= The Body Silent =

The Body Silent is a personal narrative written by Robert Murphy, a professor at Columbia University. This piece is a narrative of personal struggle through a spinal condition, published in 1987 by Henry Holt and Company, Inc. He uses this narrative to tell his journey through a deteriorating spinal condition leading to paraplegia. He was diagnosed with a tumor extending from his second cervical vertebra to the eighth thoracic vertebra in 1972. Through his narrative he tells his medical history and how the diagnosis of old medicine (late 1920s) knew very little about neurology, and left undetected problems which created a new issue in his 50s. As an anthropology professor at Columbia University, he applies his field to his medical journey. "This book was conceived in the realization that my long illness with a disease of the spinal cord has been a kind of extended anthropological field trip, for through it I have sojourned in a social world no less strange to me at first than those of the Amazon forests.
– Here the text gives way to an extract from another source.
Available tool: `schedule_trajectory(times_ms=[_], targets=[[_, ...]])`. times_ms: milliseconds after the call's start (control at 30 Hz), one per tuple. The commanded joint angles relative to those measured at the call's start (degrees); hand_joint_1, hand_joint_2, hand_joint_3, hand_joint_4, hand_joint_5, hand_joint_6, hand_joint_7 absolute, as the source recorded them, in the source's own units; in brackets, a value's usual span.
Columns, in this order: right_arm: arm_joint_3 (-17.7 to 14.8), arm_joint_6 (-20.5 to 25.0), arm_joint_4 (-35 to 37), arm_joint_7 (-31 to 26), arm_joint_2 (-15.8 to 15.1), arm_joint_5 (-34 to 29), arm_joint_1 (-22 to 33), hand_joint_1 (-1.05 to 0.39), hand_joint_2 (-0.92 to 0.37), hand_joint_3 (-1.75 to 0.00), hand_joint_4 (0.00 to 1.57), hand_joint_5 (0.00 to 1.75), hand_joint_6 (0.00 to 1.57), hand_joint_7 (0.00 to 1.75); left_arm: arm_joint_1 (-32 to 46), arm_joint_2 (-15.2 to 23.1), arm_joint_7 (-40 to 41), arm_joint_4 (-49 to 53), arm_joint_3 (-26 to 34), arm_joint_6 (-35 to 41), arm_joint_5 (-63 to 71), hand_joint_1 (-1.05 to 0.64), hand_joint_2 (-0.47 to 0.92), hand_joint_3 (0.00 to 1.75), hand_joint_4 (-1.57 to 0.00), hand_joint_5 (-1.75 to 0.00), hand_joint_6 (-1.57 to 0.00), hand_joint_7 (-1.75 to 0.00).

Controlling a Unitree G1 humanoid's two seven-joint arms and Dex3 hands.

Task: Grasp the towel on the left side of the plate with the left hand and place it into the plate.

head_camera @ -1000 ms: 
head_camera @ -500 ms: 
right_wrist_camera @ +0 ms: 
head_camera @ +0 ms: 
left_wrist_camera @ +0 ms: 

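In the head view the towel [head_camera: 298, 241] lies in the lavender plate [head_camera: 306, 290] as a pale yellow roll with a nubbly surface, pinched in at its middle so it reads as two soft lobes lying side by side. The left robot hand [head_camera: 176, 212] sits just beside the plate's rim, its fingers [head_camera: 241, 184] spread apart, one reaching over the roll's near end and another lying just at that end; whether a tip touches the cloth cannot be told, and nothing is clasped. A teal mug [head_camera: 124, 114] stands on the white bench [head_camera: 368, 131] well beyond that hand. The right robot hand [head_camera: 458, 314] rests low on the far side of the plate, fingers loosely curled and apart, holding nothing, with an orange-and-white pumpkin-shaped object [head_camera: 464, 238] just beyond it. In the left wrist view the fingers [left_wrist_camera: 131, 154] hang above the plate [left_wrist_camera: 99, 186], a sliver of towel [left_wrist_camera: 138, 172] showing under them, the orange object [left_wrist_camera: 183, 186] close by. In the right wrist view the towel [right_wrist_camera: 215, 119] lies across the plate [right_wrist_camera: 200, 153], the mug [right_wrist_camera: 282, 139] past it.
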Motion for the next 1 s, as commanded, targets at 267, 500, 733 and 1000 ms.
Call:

And since it is the duty of all anthropologists to report on their travels . . . this is my accounting." Due to funded research of his medical experiences and conditions, he provides the readers with a description and explanation of what he deals with, plus a constant discussion of future possibility and his mindset throughout.

==Production==
The National Science Foundation funded production of the book, and it was published by Holt.

==Genre==
Metapathography pieces are not stories and tales of sickness, but a professional self-analysis and in-depth writing of ones personal state. Although metapathography is not a classified genre, other authors and professionals who reviewed his material defined it set aside from a personal narrative, due to his thorough analysis of mental and physical condition.

==Biography==

Robert Murphy was born on March 3, 1924, in Far Rockaway, New York. He was studious and became a distinguished anthropologist and professor of anthropology at Columbia University in New York City, from the early 1960s to 1990. He studied many different cultures across the globe, such as the Mundurucu of the Amazon and tribes in the Sahara. At the age of 66, he died in his home in Leonia, New Jersey.

===Medical History===
In 1928, Murphy lost the use of his leg. A house doctor diagnosed him with "a touch of rheumatism" which took him two weeks to recover from. Murphy began to experience muscle spasms in his anus, and in his lower abdomen in 1972, and soon had trouble urinating. He was then diagnosed with an anal fissure, meaning of a slight break in the muscle. After a few years of symptoms, he visited a neurologist and was diagnosed with a benign but slowly growing tumor in the upper part of his spinal cord. Within two years his central nervous system was severely damaged, and he lost control of most bodily functions.

==Awards==
In 1987, the book was awarded the Columbia University's Lionel Trilling Award.